Undercover report reveals Cuba's collapsing health service, looming crisis
Blackouts of up to 20 hours were forcing Cuban hospitals to cancel care, while more than 100,000 patients waited for surgery and basic treatment kept slipping away.

The failure showed up first in the daily grind: hospitals losing power for up to 20 hours, non-emergency operations being suspended, pumps failing, and staff carrying water up stairs because the equipment would not run. Stuart Ramsay’s undercover reporting across Cuba captured a health service where families, patients and medical workers were already living with the shutdown, and where people kept saying something big was going to happen.
UN officials said the damage was now visible in hard numbers. More than 100,000 patients, including 11,000 children, were waiting for surgeries delayed by blackouts and supply shortages. Around five million Cubans with chronic illnesses were at risk of interrupted treatment. More than 32,000 pregnant women faced higher risks because diagnostics were limited, transport was unreliable and neonatal units could not count on stable electricity. Fuel shortages were also cutting ambulance services and slowing access to critical care.

PAHO and WHO said the collapse was unfolding in the middle of a wider emergency marked by medication and supply scarcities, migration of healthcare personnel and an unprecedented energy crisis.
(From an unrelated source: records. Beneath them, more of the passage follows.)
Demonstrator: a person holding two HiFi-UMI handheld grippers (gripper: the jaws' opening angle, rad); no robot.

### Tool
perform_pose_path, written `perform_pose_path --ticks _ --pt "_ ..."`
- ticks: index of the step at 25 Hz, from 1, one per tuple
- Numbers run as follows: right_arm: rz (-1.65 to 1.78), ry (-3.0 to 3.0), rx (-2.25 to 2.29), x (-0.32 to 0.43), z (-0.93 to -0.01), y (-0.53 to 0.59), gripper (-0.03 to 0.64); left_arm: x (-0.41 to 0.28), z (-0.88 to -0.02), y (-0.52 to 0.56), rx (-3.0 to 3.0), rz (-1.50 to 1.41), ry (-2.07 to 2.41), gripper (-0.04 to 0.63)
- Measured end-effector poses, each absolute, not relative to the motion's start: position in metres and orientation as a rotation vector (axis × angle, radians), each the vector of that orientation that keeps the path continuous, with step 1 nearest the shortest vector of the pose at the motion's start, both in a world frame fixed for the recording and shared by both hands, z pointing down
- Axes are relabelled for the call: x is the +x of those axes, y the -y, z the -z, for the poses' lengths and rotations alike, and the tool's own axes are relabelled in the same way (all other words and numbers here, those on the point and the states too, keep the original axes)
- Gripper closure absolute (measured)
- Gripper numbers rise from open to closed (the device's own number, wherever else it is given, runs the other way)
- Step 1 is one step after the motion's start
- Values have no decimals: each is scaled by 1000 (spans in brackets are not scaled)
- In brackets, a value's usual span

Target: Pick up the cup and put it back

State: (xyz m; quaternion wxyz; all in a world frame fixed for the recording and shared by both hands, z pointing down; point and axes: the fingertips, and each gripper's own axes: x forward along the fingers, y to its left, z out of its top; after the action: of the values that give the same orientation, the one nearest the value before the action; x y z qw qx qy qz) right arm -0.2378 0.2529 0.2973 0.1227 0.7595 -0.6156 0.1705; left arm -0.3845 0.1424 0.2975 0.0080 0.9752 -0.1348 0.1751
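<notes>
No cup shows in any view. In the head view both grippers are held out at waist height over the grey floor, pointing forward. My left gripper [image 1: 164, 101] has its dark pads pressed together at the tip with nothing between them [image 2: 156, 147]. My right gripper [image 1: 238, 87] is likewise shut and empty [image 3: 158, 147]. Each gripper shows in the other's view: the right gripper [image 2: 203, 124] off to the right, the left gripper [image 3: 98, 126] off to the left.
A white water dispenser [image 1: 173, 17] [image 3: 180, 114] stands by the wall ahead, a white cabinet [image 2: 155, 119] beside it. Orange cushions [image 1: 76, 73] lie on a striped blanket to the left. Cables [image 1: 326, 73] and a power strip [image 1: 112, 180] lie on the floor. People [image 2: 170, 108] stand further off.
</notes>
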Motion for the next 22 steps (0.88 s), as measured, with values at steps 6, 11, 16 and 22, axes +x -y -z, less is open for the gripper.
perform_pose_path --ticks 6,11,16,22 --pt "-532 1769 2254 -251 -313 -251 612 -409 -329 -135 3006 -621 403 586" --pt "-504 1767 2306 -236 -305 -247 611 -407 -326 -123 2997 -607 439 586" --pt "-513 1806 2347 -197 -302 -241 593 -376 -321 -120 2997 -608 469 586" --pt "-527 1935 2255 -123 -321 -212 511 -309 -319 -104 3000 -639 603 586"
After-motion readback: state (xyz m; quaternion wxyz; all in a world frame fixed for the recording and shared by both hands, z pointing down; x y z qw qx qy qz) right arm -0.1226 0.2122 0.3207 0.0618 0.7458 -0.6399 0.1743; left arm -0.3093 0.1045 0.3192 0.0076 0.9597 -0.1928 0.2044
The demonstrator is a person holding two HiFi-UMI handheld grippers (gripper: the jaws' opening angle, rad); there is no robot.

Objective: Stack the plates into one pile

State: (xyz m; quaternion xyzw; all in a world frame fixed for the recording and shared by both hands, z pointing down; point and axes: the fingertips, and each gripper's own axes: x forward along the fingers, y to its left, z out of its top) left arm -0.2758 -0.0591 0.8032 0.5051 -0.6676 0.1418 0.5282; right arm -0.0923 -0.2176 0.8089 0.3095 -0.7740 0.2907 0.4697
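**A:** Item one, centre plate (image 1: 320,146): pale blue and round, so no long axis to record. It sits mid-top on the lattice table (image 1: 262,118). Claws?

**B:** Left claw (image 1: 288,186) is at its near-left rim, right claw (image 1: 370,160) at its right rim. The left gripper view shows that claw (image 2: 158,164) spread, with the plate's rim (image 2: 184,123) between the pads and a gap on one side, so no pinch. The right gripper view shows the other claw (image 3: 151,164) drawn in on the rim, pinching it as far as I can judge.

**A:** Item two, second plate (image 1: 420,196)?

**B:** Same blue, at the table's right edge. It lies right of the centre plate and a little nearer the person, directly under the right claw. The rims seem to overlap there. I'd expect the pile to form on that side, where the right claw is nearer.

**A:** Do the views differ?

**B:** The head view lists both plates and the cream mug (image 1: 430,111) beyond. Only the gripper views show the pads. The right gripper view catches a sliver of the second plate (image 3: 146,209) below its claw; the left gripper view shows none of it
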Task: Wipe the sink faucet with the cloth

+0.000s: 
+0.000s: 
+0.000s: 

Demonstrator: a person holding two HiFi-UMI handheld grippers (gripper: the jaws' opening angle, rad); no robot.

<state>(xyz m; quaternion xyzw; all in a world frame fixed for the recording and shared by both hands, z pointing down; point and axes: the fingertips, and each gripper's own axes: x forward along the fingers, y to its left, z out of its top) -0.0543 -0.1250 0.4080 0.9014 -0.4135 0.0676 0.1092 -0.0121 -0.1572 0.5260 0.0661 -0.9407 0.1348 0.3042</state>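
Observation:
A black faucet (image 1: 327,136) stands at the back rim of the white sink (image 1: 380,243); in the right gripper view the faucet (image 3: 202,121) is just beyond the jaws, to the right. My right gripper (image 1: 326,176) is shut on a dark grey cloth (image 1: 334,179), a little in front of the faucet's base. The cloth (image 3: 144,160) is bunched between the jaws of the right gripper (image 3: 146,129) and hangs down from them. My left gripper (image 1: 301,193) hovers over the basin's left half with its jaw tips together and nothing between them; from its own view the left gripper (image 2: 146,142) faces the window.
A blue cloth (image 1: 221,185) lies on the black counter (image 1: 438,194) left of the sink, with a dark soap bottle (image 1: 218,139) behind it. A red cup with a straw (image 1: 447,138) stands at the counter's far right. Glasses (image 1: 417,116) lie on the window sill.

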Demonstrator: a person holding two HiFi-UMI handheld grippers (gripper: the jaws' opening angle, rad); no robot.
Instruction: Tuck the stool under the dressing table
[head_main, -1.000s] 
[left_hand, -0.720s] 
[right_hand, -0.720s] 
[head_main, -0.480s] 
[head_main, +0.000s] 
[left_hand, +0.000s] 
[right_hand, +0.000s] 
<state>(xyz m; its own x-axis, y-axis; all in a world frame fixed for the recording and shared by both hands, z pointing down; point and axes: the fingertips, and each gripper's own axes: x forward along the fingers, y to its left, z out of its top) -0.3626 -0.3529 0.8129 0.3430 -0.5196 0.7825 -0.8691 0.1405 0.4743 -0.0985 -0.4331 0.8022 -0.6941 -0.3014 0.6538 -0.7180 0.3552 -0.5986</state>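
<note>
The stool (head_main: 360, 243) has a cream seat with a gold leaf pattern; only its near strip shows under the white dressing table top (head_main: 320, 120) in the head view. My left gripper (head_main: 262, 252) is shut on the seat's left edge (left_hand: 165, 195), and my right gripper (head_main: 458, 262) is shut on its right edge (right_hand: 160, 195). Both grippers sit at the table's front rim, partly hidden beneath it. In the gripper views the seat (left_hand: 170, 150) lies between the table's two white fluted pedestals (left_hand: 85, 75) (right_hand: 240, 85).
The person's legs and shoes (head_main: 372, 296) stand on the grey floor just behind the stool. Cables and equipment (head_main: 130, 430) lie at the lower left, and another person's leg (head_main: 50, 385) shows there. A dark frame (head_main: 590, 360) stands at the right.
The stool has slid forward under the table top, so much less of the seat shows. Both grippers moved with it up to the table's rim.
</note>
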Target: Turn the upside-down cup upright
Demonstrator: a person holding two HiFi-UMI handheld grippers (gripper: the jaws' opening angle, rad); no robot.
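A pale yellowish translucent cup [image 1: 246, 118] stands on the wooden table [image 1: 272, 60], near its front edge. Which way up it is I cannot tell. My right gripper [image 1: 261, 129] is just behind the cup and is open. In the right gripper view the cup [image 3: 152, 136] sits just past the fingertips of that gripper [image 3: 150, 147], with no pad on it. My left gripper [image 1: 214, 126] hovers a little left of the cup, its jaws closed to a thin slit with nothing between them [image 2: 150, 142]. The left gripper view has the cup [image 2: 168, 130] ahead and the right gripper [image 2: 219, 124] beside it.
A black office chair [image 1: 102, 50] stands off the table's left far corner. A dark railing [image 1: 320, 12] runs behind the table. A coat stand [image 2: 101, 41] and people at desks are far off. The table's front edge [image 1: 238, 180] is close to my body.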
They said hurricanes Oscar and Rafael, along with earthquakes in late 2024, damaged 385 health facilities. The island was also dealing with dengue and Oropouche outbreaks. Cuba’s Ministry of Public Health reported 23,639 suspected Oropouche cases and 626 confirmed cases as of January 30, 2025, along with 76 Guillain-Barré syndrome cases, 25 encephalitis cases and 15 meningoencephalitis cases. WHO lists Cuba’s population at 11,019,931 and its current health expenditure at 19.98% of GDP in 2023.
The surgical backlog has become a measure of the breakdown. A waiting list put 96,000 Cubans in line for surgery, including 11,000 children, and officials projected it could climb to 160,000 by year-end. More than 300 pediatric operations each week were short of medicine, oxygen, anesthesia or other supplies. Doctors have been taking side jobs to survive on state salaries of about 8,000 pesos a month, roughly $16 at the unofficial exchange rate. That is the shape of the crisis now, not a distant warning, but hospitals forced into stoppage, patients left waiting, and a system struggling to function one blackout at a time.